SUPPLIED INFORMATION: Begin

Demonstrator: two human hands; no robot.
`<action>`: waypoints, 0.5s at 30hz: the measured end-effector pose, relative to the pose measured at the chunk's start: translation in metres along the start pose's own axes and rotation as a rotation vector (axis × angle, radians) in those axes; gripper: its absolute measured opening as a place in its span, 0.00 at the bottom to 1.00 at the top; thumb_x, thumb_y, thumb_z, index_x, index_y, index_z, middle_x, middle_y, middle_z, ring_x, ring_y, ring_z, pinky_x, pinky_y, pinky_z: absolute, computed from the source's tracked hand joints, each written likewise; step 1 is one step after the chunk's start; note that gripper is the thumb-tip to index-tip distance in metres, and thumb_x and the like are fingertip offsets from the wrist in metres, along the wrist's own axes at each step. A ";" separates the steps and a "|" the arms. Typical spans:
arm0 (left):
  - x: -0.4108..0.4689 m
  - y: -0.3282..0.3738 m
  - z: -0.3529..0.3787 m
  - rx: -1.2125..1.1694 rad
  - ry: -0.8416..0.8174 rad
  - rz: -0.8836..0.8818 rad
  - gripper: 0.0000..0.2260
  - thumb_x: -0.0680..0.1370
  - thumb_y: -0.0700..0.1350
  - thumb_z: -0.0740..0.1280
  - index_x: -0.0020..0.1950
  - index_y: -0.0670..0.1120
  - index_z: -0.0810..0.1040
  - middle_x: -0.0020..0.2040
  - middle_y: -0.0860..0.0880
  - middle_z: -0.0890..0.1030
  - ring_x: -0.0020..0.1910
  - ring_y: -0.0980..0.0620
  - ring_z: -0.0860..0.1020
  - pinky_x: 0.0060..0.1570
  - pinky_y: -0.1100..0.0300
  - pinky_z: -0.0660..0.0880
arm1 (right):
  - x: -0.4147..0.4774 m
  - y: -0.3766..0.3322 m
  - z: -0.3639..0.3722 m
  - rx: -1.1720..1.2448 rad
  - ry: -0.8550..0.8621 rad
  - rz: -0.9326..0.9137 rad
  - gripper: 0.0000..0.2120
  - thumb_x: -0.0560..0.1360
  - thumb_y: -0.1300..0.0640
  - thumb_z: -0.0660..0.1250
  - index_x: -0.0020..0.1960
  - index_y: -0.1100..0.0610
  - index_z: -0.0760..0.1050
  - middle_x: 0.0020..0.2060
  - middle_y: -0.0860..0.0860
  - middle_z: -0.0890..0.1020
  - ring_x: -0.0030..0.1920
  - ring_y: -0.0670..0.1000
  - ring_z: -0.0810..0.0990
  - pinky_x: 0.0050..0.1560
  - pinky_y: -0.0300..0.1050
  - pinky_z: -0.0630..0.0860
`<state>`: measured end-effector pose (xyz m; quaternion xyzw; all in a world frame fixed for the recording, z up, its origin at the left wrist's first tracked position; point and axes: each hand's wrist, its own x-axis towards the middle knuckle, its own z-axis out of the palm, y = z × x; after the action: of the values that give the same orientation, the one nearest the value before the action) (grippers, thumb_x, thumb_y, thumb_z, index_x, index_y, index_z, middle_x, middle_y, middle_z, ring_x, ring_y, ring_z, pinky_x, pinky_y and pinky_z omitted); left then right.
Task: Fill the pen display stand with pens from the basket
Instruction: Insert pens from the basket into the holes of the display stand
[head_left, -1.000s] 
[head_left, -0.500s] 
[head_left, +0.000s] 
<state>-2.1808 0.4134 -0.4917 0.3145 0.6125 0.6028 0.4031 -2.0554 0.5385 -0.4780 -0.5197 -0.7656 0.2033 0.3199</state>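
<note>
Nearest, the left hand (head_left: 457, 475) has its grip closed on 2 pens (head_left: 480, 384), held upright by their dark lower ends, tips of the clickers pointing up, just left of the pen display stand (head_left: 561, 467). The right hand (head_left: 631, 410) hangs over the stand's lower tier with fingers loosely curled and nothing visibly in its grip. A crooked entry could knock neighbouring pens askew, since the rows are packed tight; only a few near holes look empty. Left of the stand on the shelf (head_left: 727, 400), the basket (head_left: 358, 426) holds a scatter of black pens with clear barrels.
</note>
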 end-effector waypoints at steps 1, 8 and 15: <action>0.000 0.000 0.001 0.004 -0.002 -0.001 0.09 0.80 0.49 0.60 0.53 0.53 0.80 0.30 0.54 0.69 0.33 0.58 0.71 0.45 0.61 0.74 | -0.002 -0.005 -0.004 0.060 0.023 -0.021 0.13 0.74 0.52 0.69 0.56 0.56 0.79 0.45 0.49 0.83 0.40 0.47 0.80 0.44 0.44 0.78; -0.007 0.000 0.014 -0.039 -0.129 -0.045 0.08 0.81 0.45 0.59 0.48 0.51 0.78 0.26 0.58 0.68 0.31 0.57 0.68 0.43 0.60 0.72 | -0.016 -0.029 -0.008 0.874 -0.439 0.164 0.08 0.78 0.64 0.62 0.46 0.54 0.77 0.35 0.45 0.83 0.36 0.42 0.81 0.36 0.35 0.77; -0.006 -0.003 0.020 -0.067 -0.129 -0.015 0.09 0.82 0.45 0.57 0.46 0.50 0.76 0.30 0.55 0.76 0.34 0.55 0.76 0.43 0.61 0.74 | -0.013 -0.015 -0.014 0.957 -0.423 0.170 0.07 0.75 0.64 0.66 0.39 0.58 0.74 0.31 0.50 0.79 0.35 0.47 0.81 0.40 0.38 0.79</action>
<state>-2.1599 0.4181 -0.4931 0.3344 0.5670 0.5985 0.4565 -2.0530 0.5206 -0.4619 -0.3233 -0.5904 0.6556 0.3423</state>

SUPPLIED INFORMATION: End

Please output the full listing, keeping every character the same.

TASK RESPONSE:
Demonstrator: two human hands; no robot.
`<action>`: waypoints, 0.5s at 30hz: the measured end-effector pose, relative to the pose measured at the chunk's start: translation in metres along the start pose's own axes and rotation as a rotation vector (axis × angle, radians) in those axes; gripper: its absolute measured opening as a place in its span, 0.00 at the bottom to 1.00 at the top; thumb_x, thumb_y, thumb_z, index_x, index_y, index_z, middle_x, middle_y, middle_z, ring_x, ring_y, ring_z, pinky_x, pinky_y, pinky_z: absolute, computed from the source's tracked hand joints, each written likewise; step 1 is one step after the chunk's start; note that gripper is the thumb-tip to index-tip distance in metres, and thumb_x and the like are fingertip offsets from the wrist in metres, along the wrist's own axes at each step. A ";" separates the steps and a "|" the arms. Typical spans:
arm0 (left):
  - x: -0.4108..0.4689 m
  - y: -0.3282..0.3738 m
  - z: -0.3529..0.3787 m
  - rx: -1.2125..1.1694 rad
  - ry: -0.8416..0.8174 rad
  - rz: -0.8836..0.8818 rad
  - gripper: 0.0000..0.2260
  - thumb_x: -0.0680..0.1370
  - thumb_y: -0.0700..0.1350
  - thumb_z: -0.0740..0.1280
  - index_x: -0.0020..0.1950
  - index_y: -0.0670..0.1120
  - index_z: -0.0810..0.1040
  - middle_x: -0.0020..0.2040
  - middle_y: -0.0860..0.0880
  - middle_z: -0.0890..0.1030
  - ring_x: -0.0020..0.1910
  - ring_y: -0.0980..0.0620
  - ring_z: -0.0860..0.1020
  - pinky_x: 0.0060..0.1570
  - pinky_y: -0.1100..0.0300
  - pinky_z: -0.0660..0.0880
arm1 (right):
  - x: -0.4147..0.4774 m
  - y: -0.3766..0.3322 m
  - z: -0.3639..0.3722 m
  - rx: -1.1720..1.2448 rad
  - ry: -0.8550..0.8621 rad
  - rz: -0.9326..0.9137 rad
  - gripper: 0.0000..0.2120
  - thumb_x: -0.0560..0.1360
  - thumb_y: -0.1300..0.0640
  - thumb_z: -0.0660..0.1250
  - index_x: -0.0020..0.1960
  - index_y: -0.1100..0.0610
  - index_z: -0.0760..0.1050
  - middle_x: 0.0020..0.2060
  - middle_y: -0.0860..0.0860
  - middle_z: -0.0890..0.1020
  - ring_x: -0.0030..0.1920
  - ring_y: -0.0670..0.1000
  - ring_z: -0.0810..0.0990
  - pinky_x: 0.0050..0.1560
  - pinky_y: -0.0300..0.1050
  - pinky_z: -0.0630..0.0860
`<state>`: measured end-effector pose (xyz m; quaternion xyzw; all in a world frame fixed for the recording, z up, its origin at the left wrist's first tracked position; point and axes: each hand's wrist, its own x-axis towards the middle knuckle, its own z-axis out of the palm, y = z × x; after the action: of the values that give the same orientation, the one nearest the value before the action) (grippers, thumb_x, thumb_y, thumb_z, index_x, index_y, index_z, middle_x, middle_y, middle_z, ring_x, ring_y, ring_z, pinky_x, pinky_y and pinky_z omitted); left then right.
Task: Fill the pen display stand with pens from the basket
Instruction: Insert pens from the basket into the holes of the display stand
[head_left, -1.000s] 
[head_left, -0.500s] 
[head_left, +0.000s] 
<state>-2.1808 0.4134 -0.4917 0.3145 0.6125 0.6028 0.4031 -2.0554 0.5385 -0.4780 -0.5197 -0.7656 0.2033 0.3199</state>
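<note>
Nearest, the left hand (head_left: 457, 475) has its grip closed on 2 pens (head_left: 480, 384), held upright by their dark lower ends, tips of the clickers pointing up, just left of the pen display stand (head_left: 561, 467). The right hand (head_left: 631, 410) hangs over the stand's lower tier with fingers loosely curled and nothing visibly in its grip. A crooked entry could knock neighbouring pens askew, since the rows are packed tight; only a few near holes look empty. Left of the stand on the shelf (head_left: 727, 400), the basket (head_left: 358, 426) holds a scatter of black pens with clear barrels.
</note>
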 end-effector waypoints at steps 1, 8 and 15: <action>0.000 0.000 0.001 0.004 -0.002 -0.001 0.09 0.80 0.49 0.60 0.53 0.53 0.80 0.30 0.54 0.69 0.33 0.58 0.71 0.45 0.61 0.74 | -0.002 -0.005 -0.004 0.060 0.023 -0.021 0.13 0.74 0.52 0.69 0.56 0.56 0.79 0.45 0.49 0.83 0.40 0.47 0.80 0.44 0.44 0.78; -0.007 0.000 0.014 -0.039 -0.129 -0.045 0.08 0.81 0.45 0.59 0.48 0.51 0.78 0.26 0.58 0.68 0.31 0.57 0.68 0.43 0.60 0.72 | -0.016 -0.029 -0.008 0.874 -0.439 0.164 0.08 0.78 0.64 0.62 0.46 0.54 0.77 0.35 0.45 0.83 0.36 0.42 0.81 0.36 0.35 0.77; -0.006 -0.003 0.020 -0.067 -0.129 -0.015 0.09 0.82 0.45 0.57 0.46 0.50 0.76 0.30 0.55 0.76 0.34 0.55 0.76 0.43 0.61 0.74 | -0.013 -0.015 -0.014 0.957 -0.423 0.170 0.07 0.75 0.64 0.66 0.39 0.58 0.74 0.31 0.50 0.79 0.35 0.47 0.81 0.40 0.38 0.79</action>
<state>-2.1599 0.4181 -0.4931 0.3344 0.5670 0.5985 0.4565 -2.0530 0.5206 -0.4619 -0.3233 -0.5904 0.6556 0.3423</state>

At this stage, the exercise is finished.